Meteo: ritorno del freddo ma si teme il peggio

Meteo: ritorno del freddo ma si teme il peggio

Previsioni meteo per la seconda metà di Gennaio

Le ultime analisi dei modelli meteorologici non prevedono un clima tipicamente invernale per i prossimi giorni in Italia. L’unico accenno di freddo lo avremo all’inizio della settimana sul lato Adriatico, nel Sud e poi tra mercoledì e giovedì al Nord, dove è attesa una perturbazione di origine atlantica che si muoverà sopra uno strato di aria fredda ancora presente nei bassi strati dell’atmosfera.

Previsioni meteo per la seconda metà di Gennaio

Temperature insolitamente elevate a metà mese

Le previsioni per la fine del mese

Prospettive di freddo e neve

Il ritorno del freddo e della neve a bassa quota

L’incertezza delle previsioni a lungo termine

Un possibile cambiamento climatico a fine gennaio

Temperature insolitamente elevate a metà mese

Per il resto, il clima non sembra affatto invernale: si prevede infatti che tra il 17 e il 18 gennaio le temperature aumenteranno rapidamente in tutto il Centro, il Sud e sulle isole maggiori, raggiungendo valori vicini ai 20 o 21 gradi Celsius. Una situazione simile è prevista anche per la terza decade di gennaio, che sembra orientarsi verso condizioni più primaverili che invernali.

Le previsioni per la fine del mese

Come già anticipato in precedenti analisi, sembra che tra il 21 e il 26 gennaio il vortice polare si rafforzerà notevolmente, portando sull’Italia gli anticicloni subtropicali e, di conseguenza, temperature ben al di sopra delle medie stagionali. In questo periodo, quindi, potremmo assistere a giornate stabili e a temperature che superano i 20 o 22 gradi Celsius, come se fosse già primavera.
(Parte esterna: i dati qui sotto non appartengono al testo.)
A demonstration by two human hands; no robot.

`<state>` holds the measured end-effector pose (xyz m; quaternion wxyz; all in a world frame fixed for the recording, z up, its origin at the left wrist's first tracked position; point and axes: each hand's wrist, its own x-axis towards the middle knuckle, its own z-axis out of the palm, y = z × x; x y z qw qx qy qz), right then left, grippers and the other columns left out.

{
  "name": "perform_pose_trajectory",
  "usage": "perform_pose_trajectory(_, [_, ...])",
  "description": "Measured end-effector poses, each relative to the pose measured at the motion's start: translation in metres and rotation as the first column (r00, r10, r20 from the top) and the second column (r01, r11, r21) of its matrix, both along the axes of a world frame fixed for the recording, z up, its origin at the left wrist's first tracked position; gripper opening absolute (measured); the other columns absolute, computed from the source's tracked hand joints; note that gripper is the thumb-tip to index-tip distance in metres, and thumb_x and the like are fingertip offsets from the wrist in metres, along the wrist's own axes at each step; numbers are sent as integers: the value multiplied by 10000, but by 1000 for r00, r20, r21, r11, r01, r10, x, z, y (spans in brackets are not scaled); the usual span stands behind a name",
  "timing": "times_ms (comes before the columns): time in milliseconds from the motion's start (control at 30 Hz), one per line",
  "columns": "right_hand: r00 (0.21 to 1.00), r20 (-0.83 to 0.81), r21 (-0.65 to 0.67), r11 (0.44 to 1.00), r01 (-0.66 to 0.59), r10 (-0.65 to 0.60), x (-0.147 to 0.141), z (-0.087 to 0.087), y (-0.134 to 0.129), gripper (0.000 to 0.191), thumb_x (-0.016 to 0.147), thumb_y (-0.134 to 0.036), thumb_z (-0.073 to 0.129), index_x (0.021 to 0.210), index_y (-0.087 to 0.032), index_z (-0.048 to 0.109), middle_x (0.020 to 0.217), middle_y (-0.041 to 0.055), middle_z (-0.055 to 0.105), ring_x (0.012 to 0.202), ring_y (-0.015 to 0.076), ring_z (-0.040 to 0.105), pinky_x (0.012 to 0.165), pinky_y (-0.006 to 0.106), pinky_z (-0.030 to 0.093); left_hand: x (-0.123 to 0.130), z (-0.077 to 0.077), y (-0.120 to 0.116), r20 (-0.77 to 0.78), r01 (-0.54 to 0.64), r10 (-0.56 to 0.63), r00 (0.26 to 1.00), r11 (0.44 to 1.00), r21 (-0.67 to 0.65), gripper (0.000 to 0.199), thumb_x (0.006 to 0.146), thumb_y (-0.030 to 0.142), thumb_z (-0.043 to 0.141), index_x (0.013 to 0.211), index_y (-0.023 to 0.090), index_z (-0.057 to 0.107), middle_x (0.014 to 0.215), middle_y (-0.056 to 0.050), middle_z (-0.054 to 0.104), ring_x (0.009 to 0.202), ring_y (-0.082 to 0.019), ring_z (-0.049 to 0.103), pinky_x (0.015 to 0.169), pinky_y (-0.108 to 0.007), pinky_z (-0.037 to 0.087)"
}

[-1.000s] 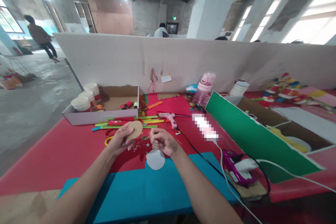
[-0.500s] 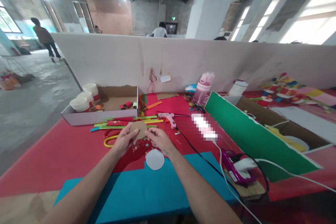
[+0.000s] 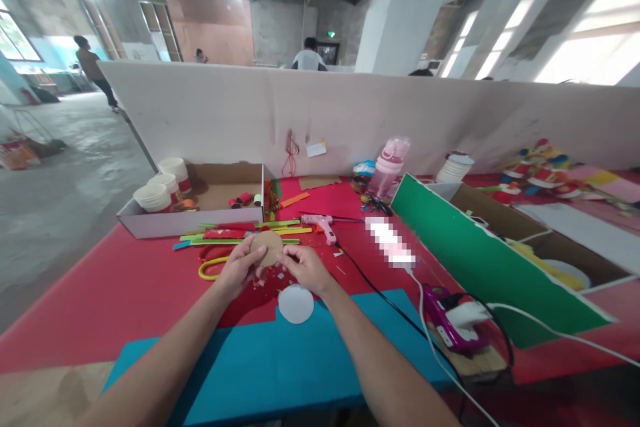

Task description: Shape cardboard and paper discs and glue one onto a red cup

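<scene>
A round brown cardboard disc (image 3: 269, 248) is held up over the table between both hands. My left hand (image 3: 243, 263) grips its left side, thumb on the face and fingers beneath. My right hand (image 3: 303, 265) pinches its right edge between thumb and fingertips. Just below, a white disc (image 3: 297, 304) lies flat where the red table cover meets the blue sheet (image 3: 280, 367). Left of my left hand rests a pair of scissors with yellow and red handles (image 3: 211, 268). Beyond the hands lie green and yellow paper strips (image 3: 280, 231) and a pink glue gun (image 3: 320, 227).
An open box (image 3: 193, 217) with white cups (image 3: 151, 198) stands at the back left. To the right are a green-sided box (image 3: 480, 260), a purple power socket (image 3: 453, 320) and trailing cables. A pink bottle (image 3: 389, 167) stands before the white partition (image 3: 340, 107). Paper scraps litter the table.
Both hands and the cardboard disc have shifted very slightly to the right. In the background, the walking person at the left has moved a little to the right.
</scene>
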<state>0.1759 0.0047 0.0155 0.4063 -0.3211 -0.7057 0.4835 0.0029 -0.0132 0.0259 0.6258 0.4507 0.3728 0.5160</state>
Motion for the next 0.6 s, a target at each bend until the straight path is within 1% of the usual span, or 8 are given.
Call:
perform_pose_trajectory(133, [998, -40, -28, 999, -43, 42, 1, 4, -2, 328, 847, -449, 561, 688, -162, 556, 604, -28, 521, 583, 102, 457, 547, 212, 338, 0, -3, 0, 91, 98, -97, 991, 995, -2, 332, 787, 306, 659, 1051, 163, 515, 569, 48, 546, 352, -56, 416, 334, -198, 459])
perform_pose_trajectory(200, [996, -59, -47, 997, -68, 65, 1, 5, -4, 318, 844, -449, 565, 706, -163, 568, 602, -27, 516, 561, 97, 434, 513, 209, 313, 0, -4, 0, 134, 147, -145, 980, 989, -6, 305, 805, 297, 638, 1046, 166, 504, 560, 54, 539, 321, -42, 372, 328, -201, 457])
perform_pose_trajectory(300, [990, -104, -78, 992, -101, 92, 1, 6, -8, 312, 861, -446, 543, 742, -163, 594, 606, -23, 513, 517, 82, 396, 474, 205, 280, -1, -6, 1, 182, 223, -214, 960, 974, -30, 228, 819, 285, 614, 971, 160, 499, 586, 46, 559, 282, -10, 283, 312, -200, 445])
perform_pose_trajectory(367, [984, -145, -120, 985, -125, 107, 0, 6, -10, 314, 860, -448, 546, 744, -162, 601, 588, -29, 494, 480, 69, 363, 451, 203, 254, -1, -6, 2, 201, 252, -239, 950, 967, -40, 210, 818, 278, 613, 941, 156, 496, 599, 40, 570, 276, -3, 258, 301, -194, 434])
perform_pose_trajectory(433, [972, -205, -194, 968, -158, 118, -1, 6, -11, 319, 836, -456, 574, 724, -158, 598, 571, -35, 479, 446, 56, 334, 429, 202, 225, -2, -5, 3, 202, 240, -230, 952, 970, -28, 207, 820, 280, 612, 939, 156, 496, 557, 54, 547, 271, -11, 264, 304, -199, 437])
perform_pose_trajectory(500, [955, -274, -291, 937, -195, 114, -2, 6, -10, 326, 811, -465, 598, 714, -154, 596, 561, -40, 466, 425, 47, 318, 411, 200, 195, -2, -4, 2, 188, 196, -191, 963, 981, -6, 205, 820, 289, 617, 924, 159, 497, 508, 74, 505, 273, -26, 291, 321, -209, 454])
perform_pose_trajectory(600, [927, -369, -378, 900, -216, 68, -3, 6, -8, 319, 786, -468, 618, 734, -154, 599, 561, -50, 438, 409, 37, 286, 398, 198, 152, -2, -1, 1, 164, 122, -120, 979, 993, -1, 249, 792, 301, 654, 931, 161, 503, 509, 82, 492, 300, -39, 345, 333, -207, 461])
Prospettive di freddo e neve

Il ritorno del freddo e della neve a bassa quota

Ma allora, il freddo e la neve a bassa quota torneranno in questo inverno anomalo? Dalle tendenze attuali, sembrerebbe che la stagione invernale stia rapidamente volgendo al termine prima ancora di entrare nel vivo. Tuttavia, è bene ricordare che solitamente il mese di febbraio è quello che potenzialmente può portare le maggiori ondate di freddo.
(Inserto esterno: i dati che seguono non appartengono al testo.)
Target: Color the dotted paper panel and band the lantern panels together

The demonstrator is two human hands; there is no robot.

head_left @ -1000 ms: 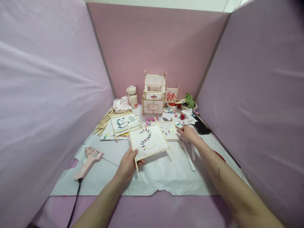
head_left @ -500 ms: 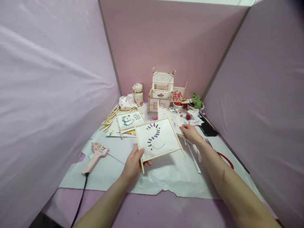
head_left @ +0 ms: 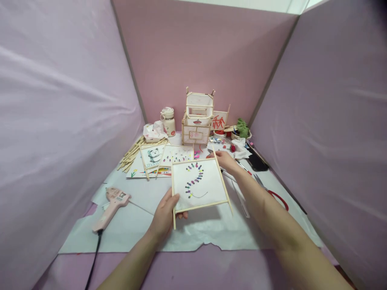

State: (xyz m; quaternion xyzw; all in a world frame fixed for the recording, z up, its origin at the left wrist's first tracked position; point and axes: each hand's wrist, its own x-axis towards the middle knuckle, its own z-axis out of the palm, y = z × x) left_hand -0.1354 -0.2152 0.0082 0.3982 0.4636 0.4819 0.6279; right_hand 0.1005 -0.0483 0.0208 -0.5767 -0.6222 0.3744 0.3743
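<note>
My left hand [head_left: 166,212] grips the lower left corner of a stick-framed panel [head_left: 208,181], its thumb on the front and fingers behind. The white sheet carries a curved row of coloured dots and a thin line. My right hand [head_left: 220,158] is behind the panel's upper right corner, its fingers partly hidden; what they hold, if anything, cannot be made out. A second dotted panel [head_left: 182,153] lies behind, overlapping the panda panel [head_left: 152,156].
A pink glue gun [head_left: 111,207] with a black cord lies at left. Behind stand a stick structure [head_left: 196,133] and a bottle [head_left: 168,123]. Bamboo sticks [head_left: 130,156] lie at back left; a phone [head_left: 256,161] and red-handled scissors [head_left: 276,197] at right.
The second dotted panel has left my right hand and now lies to the left, by the panda panel. My right hand has moved left and slightly away. The whole view has shifted.
</note>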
L’incertezza delle previsioni a lungo termine

Questo non significa che il mese di febbraio sarà caratterizzato da freddo e neve a bassa quota, ma è impossibile fare previsioni accurate per un periodo superiore ai 20-30 giorni. Considerando che tra febbraio e marzo l’inverno può ancora mostrare il suo lato più rigido in Italia, è prematuro dare per conclusa la stagione invernale.
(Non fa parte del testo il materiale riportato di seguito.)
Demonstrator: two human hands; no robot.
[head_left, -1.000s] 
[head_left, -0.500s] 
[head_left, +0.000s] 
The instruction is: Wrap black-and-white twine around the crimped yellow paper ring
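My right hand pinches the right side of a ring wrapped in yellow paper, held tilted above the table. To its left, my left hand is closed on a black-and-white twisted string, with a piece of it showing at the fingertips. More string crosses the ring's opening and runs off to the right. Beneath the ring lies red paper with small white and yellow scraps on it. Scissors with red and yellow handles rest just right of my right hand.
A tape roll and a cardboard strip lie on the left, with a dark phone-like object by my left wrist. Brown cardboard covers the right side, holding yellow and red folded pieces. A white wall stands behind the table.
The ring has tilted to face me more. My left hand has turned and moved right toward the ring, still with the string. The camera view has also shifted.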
Un possibile cambiamento climatico a fine gennaio

Secondo gli ultimi aggiornamenti dei modelli meteorologici, dopo il periodo di mitezza previsto tra il 21 e il 26 gennaio, potrebbe aprirsi una fase più fredda a causa dell’espansione dell’alta pressione sull’Atlantico settentrionale. Questa ipotesi non è infondata, ma rappresenta un possibile allentamento del vortice polare dopo il suo rinforzo nei giorni precedenti. Non è escluso che nei giorni della merla, l’inverno possa tornare a farsi sentire con forza sulla penisola italiana.